**The data**
━━━━━━

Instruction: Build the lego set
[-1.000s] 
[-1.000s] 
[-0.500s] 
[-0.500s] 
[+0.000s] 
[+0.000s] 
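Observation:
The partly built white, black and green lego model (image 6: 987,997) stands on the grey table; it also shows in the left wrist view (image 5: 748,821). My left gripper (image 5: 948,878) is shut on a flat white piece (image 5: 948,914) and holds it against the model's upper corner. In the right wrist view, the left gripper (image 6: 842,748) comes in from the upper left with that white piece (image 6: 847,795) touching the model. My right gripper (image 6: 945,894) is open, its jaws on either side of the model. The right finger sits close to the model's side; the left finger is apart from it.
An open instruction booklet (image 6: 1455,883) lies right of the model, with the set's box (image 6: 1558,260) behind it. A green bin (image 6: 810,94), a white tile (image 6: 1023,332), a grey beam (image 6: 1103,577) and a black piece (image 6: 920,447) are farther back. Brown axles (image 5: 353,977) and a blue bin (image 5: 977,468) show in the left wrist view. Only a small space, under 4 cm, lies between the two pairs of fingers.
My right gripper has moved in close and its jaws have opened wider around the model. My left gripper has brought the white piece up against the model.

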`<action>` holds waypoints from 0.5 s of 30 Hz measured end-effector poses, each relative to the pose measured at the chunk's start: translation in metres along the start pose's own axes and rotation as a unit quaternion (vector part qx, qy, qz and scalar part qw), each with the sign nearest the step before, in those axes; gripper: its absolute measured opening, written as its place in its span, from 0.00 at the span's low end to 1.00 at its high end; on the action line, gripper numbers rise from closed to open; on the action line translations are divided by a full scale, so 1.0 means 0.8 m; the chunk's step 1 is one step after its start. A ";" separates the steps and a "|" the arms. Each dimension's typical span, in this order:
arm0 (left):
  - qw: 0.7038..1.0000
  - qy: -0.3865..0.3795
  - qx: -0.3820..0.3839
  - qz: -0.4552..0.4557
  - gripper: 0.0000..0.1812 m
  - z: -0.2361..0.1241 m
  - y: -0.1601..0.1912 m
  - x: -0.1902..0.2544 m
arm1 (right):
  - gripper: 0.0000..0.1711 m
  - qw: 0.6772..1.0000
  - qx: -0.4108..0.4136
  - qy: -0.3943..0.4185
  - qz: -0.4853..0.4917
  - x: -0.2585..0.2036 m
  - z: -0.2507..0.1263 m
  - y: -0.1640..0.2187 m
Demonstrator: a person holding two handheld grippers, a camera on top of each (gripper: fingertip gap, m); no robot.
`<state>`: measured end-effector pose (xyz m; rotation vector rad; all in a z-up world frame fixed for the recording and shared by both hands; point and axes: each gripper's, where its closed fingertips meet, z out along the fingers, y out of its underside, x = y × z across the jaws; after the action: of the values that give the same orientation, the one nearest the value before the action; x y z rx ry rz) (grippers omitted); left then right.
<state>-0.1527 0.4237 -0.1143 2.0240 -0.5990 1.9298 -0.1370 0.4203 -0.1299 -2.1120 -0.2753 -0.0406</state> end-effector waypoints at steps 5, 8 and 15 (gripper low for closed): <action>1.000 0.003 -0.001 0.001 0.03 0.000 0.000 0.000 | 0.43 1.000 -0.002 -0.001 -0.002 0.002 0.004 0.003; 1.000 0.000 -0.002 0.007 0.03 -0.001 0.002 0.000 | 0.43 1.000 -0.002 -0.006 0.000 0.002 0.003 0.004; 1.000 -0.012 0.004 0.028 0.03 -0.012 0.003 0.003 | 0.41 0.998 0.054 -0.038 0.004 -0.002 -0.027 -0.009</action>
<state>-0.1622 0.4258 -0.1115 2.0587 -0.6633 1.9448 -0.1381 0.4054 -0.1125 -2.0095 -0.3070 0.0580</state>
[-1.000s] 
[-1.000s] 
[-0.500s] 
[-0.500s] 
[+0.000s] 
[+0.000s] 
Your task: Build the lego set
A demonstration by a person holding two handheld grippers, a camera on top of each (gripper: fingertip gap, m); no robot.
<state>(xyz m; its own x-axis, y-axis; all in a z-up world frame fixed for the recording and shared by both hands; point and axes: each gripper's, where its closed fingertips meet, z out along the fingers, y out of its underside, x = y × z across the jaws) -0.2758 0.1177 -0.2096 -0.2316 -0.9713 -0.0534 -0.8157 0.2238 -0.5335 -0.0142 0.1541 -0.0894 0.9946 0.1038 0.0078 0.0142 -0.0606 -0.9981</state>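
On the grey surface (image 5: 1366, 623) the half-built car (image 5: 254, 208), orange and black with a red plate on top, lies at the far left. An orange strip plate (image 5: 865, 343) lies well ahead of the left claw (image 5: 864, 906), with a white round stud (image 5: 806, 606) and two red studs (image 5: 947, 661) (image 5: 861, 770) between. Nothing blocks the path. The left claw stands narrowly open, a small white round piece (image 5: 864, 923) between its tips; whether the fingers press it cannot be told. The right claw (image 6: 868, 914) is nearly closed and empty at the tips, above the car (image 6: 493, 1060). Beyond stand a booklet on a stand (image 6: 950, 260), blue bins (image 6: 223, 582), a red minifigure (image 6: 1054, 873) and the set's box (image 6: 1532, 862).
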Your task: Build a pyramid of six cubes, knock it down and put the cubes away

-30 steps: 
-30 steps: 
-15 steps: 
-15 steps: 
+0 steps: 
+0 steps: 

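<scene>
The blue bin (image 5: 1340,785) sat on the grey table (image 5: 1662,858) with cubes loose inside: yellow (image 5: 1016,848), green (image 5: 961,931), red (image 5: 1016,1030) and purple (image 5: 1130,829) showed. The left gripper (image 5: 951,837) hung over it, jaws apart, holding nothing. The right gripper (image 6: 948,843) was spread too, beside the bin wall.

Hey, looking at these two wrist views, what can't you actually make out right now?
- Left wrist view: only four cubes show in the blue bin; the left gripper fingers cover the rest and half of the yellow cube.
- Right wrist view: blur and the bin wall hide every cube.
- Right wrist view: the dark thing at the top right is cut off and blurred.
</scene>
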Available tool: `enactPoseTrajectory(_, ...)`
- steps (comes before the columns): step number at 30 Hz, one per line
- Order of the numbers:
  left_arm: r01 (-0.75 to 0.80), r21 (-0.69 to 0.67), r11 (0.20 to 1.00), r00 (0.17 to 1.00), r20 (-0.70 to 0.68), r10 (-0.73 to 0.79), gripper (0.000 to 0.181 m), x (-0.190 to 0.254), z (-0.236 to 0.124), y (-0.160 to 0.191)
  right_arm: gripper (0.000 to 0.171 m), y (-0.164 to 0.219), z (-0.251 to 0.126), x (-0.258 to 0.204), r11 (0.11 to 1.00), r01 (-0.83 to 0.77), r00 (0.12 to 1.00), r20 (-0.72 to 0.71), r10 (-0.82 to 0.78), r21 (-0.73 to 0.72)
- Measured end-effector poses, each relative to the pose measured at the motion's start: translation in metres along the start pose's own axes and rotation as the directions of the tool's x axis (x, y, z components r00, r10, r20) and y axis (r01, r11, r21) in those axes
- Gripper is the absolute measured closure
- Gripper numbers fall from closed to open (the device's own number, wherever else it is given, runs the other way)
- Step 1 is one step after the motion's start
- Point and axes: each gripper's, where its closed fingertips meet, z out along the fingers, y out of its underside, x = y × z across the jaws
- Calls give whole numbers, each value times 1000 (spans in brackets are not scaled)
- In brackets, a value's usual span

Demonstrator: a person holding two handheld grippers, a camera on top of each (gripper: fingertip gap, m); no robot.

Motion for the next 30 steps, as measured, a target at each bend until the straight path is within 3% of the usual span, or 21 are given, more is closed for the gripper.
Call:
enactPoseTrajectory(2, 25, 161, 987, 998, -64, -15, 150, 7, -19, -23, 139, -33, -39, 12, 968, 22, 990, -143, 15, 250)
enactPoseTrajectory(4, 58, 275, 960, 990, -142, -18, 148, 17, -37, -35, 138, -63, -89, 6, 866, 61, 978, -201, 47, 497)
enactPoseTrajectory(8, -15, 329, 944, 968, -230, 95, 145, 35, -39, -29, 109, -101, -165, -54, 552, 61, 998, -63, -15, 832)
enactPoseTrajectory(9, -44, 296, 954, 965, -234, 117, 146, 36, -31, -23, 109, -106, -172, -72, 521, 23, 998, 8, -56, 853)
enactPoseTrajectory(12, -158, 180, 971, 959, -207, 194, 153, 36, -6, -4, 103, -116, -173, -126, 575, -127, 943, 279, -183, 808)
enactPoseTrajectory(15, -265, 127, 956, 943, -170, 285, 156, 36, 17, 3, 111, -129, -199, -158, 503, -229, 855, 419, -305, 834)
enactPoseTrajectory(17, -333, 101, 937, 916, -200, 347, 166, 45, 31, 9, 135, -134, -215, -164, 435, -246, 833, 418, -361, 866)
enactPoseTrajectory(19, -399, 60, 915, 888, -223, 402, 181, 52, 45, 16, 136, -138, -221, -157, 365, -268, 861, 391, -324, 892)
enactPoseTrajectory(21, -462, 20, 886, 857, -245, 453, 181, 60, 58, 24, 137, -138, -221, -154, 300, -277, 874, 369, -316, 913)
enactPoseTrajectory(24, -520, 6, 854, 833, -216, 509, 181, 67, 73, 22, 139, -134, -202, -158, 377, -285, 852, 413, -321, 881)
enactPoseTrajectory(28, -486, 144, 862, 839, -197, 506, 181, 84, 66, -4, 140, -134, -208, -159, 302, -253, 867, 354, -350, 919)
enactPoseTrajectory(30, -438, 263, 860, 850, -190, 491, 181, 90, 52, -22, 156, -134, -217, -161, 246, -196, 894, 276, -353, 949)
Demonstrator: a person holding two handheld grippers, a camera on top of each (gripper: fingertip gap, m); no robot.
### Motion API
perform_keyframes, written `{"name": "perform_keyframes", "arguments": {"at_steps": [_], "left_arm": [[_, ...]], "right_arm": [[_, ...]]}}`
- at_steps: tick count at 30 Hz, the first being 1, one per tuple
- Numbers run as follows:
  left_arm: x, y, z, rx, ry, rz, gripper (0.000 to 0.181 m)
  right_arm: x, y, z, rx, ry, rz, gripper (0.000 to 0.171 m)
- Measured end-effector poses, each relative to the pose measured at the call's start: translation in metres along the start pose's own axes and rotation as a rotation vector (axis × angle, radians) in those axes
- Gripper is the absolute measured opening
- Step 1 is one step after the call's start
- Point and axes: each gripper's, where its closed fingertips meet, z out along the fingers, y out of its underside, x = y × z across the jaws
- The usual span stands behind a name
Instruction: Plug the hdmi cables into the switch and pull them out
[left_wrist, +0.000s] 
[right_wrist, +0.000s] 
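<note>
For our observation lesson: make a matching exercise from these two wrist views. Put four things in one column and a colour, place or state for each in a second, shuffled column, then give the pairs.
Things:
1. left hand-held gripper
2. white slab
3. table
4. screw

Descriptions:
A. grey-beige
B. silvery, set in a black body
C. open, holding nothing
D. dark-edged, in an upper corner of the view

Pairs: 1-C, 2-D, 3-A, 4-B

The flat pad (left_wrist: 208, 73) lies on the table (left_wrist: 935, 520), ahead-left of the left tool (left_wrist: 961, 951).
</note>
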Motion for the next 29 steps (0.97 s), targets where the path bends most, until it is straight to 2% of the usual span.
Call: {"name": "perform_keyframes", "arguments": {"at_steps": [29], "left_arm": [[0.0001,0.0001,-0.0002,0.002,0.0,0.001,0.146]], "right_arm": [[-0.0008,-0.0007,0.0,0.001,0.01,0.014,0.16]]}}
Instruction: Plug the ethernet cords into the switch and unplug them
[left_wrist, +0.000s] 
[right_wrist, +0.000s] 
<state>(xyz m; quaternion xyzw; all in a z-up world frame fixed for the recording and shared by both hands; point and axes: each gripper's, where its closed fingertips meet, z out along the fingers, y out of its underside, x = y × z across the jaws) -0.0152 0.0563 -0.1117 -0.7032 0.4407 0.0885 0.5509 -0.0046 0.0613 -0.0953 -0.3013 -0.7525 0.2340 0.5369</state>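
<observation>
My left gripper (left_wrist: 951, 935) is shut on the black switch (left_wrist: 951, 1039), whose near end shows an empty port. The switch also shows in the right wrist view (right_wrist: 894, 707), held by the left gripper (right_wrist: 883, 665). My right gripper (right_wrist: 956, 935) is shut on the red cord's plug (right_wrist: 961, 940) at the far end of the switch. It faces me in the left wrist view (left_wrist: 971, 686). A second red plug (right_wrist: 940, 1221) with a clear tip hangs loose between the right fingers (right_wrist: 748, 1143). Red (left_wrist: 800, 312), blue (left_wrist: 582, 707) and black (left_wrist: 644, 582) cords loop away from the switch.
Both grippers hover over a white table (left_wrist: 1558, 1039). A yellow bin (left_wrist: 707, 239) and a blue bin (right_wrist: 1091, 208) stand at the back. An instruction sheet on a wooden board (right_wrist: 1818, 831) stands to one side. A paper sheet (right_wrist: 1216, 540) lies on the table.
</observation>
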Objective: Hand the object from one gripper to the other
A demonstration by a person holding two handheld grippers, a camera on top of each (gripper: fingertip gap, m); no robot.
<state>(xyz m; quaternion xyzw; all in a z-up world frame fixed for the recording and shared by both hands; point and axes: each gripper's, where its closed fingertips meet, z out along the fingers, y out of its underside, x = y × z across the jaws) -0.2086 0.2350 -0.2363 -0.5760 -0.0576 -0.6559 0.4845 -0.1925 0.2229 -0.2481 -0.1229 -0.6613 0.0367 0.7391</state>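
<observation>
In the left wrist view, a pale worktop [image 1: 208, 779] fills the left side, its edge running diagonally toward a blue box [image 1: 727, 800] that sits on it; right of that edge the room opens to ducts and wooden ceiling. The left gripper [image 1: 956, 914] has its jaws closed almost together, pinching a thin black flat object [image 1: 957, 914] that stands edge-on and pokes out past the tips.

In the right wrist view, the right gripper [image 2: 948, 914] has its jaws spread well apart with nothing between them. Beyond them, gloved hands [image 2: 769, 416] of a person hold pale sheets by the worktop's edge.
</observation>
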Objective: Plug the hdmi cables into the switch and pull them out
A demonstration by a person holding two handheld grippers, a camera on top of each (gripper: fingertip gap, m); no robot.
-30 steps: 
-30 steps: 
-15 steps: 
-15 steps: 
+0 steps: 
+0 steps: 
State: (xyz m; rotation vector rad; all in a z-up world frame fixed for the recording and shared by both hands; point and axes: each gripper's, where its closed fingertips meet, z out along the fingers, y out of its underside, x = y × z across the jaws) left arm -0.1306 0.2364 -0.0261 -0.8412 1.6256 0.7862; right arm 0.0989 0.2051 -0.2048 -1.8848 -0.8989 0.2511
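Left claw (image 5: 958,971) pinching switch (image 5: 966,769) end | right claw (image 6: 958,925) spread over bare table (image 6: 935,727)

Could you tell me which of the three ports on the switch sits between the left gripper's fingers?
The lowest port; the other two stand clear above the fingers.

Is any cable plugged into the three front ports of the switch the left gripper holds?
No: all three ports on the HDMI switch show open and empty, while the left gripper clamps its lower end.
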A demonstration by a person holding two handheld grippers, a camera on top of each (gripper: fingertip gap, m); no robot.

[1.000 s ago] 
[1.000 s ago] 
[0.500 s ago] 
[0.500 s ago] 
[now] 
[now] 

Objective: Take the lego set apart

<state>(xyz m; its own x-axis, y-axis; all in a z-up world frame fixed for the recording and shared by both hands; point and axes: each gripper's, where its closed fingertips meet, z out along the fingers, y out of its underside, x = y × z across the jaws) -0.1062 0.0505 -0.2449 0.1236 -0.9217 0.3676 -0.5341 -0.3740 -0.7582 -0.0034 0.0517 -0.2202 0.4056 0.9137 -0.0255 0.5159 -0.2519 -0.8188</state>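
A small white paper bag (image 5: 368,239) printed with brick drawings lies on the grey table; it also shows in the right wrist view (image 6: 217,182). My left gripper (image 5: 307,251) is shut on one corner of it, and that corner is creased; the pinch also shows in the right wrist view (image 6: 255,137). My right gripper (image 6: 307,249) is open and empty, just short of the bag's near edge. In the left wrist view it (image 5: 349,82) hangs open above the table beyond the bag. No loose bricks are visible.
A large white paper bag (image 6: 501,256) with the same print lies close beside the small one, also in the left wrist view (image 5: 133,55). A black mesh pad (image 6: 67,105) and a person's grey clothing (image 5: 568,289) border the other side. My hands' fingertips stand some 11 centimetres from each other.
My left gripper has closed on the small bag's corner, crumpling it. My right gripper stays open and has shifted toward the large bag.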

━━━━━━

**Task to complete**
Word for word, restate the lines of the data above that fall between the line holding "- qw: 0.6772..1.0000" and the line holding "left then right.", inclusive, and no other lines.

**Task solution**
  - qw: 0.6772..1.0000
  - qx: -0.4108..0.4136
  - qy: -0.3943..0.4185
  - qz: -0.4853..0.4917
  - x: -0.2585..0.2036 m
  - z: -0.2507..0.1263 m
  - y: -0.1640..0.2187 m
Demonstrator: a person holding two handheld grippers, a camera on top of each (gripper: fingertip gap, m); no robot.
`<state>`: measured end-effector pose (xyz m; rotation vector rad; all in a z-up world frame fixed for the recording and shared by both hands; point and axes: each gripper's, where its closed fingertips meet, z out along the fingers, y out of its underside, x = y × z across the jaws; after the action: of the values that give the same orientation, the one nearest the value before the action; x y z rx ry rz) (grippers omitted); left then right.

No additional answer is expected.